フェブラリーS2021 回顧 【元馬術選手のコラム】

フェブラリーS2021 回顧




カフェファラオ

フェブラリーS1着。インコースを利して内を丁寧に回った。途中、当てられたりしてもあまり馬も落ち着きを失わず走れていたのも偉かった。3角で早々に外が開いていたにも関わらず、インビタに徹した判断も見事だった。前が人気薄だったから、早めに外に出したい圧を受けそうだったけど、ここで待てるのは百戦錬磨の度胸だろう。外から蓋をされる心配がなさそうってのもあったと思うけどね。あそこで内を明け渡していたら、2・3着馬の進路を開いていた事になったからヤバかったと思う。

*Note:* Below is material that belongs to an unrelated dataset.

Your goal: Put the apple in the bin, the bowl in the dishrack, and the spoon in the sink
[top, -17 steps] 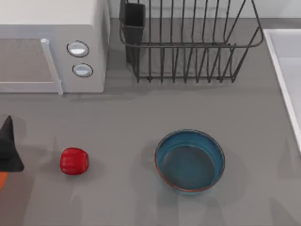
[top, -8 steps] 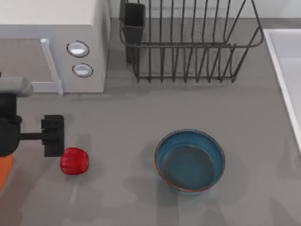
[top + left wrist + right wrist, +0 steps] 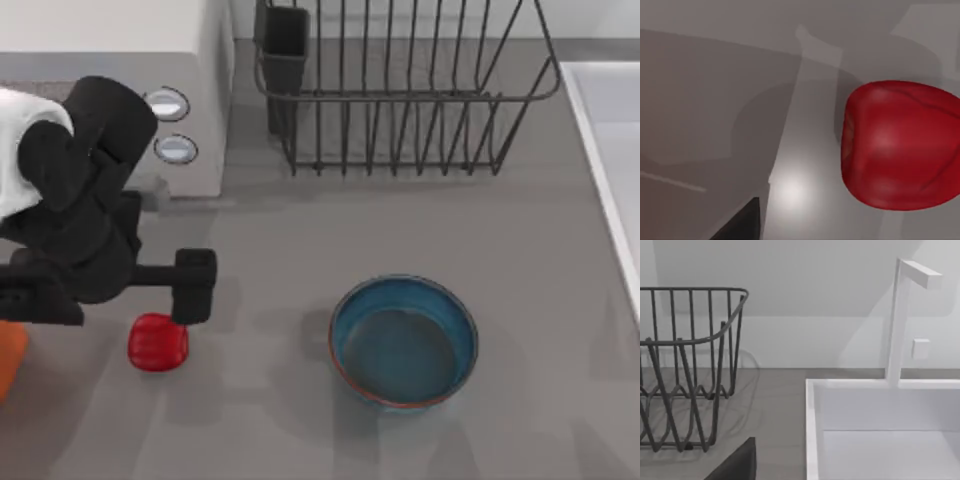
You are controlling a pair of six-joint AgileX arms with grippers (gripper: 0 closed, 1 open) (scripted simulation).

最短経路を通っての競馬だし、この大一番で人馬とも最高の競馬が出来たと思う。

エアスピネル

フェブラリーS2着。完全な一撃狙いで、スタート直後からインに張り付いて、直線に入るまで全く追わない穴騎乗だった。カフェファラオが直線で抜けた所を上手く出して追うも、壁を捌くのが遅れて追い遅れ。

もしこの馬のタイミングで追えていれば金星もあったかも知れないね。ハマり切らなかったけど思い切りの良い競馬でかなり良いレースが出来たと思う。

ワンダーリーデル

フェブラリーS3着。序盤からインに入れて、直線まで全く追わない穴狙いの競馬に徹した。今までこれで善戦している馬だし鞍上も狙っていた感じだったね。カフェファラオをマーク出来たのはたまたまと言う感じで、特に意識していた馬はいなかった見たい。

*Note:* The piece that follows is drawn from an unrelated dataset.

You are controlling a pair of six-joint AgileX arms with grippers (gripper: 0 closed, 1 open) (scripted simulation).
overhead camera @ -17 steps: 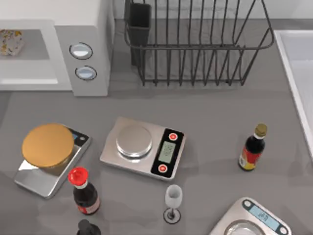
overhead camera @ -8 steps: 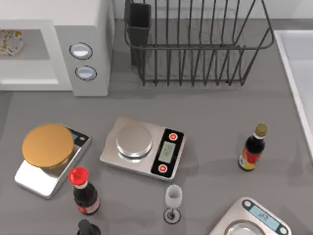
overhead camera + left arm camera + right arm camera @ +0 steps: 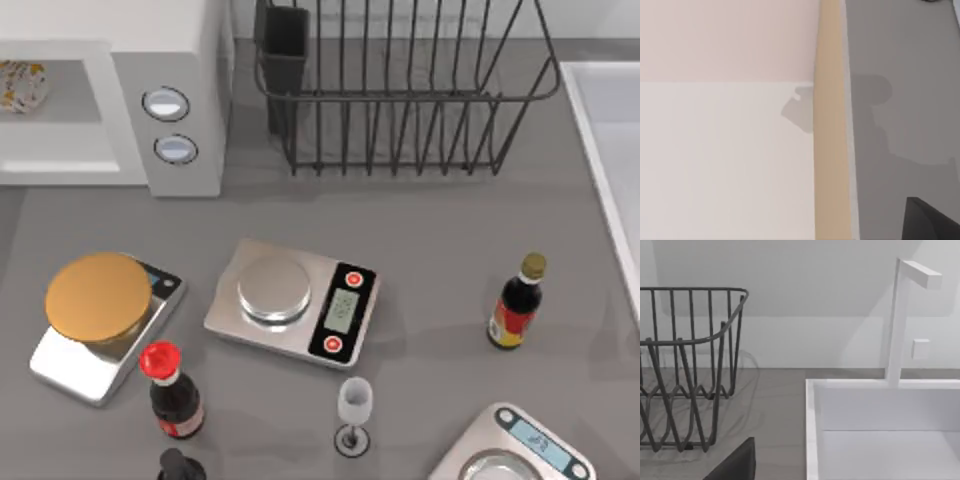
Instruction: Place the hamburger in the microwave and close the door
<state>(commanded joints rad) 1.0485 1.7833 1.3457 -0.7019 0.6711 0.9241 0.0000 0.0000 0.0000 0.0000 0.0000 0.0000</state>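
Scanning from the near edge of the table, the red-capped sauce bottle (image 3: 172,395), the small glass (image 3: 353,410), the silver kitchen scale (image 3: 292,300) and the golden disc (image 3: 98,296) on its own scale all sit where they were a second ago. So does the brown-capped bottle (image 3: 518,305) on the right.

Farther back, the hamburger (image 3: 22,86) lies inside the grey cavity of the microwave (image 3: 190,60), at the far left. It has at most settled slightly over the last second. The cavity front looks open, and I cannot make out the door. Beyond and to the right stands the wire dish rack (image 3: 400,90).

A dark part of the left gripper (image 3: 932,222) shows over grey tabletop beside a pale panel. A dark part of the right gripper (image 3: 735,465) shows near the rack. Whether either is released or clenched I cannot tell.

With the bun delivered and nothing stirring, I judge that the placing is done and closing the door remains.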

ワイドファラオをパスする時に少し待ったくらいで、それ以外は全般完璧に近い競馬が出来ていたと思う。無駄に消耗させなければ直線でやれるし、今後も狙って欲しいね。

レッドルゼル

フェブラリーS5着。外枠からで思うような位置取りが出来ない中、コーナー進入までに3頭分目くらいの位置まで潜れたのは上手かった。末脚勝負を企図してどうしても位置取りはくれてやる競馬になりやすい。3角~4角と他馬が行った所で良く待ったけど、流石に開くのが遅れた。前を走ってたのは人気薄の12番だったし、やはり位置取りがシブかった。

インでハマった上位馬達に直線だけの勝負でここまで上げて来ているし、内容は良質。もう少し馬場が締まってくれた方がありがたいだろうね。

インティ

フェブラリーS6着。序盤から手綱を控えており、後方策は最初から狙ってのものだろう。寄せやらキックバックやらで進みが悪くなってしまい、恐らく希望よりかなり後ろでの競馬になったと思う。逃げ馬をぶっつけ本番で控えさせたらこんなモンじゃないかな。

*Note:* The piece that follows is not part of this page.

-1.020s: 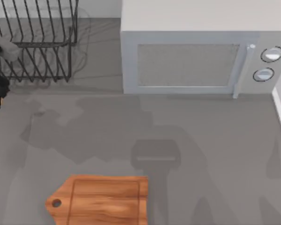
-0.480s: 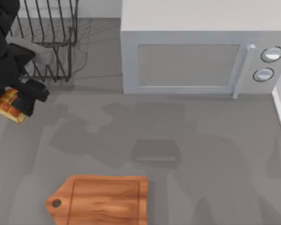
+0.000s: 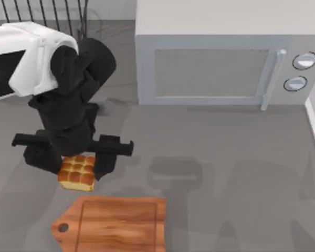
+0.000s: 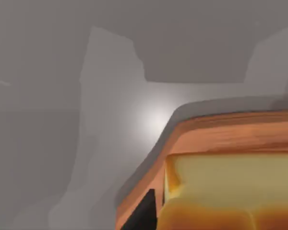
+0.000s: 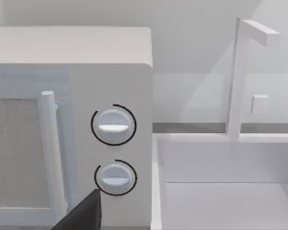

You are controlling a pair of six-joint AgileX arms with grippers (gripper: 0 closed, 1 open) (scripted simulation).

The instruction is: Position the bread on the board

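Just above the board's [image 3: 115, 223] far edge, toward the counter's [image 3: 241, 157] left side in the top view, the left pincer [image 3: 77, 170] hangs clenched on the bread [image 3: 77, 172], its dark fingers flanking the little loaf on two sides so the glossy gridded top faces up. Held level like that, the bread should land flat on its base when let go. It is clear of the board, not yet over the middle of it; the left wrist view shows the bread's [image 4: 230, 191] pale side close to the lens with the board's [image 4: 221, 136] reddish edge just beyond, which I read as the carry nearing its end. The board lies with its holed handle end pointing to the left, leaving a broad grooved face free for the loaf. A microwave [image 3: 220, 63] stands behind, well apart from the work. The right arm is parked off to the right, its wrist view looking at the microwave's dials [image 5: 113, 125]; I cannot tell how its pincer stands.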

それでも前進気勢を失わず良く直線伸びていたし、次回も試してみる価値はあるんじゃないかな。

アルクトス

フェブラリーS9着。外回して4角も早めに動く、勝馬と対象的な王者の競馬に出たのが運のツキ。恐らく出走馬の中で最も燃料を使う乗り方だったし、あれでは力が相当抜けていないと勝てない。今のG1でこの乗り方で勝てる馬は早々いないし、もっと積極策に出るべきだったという事だろう。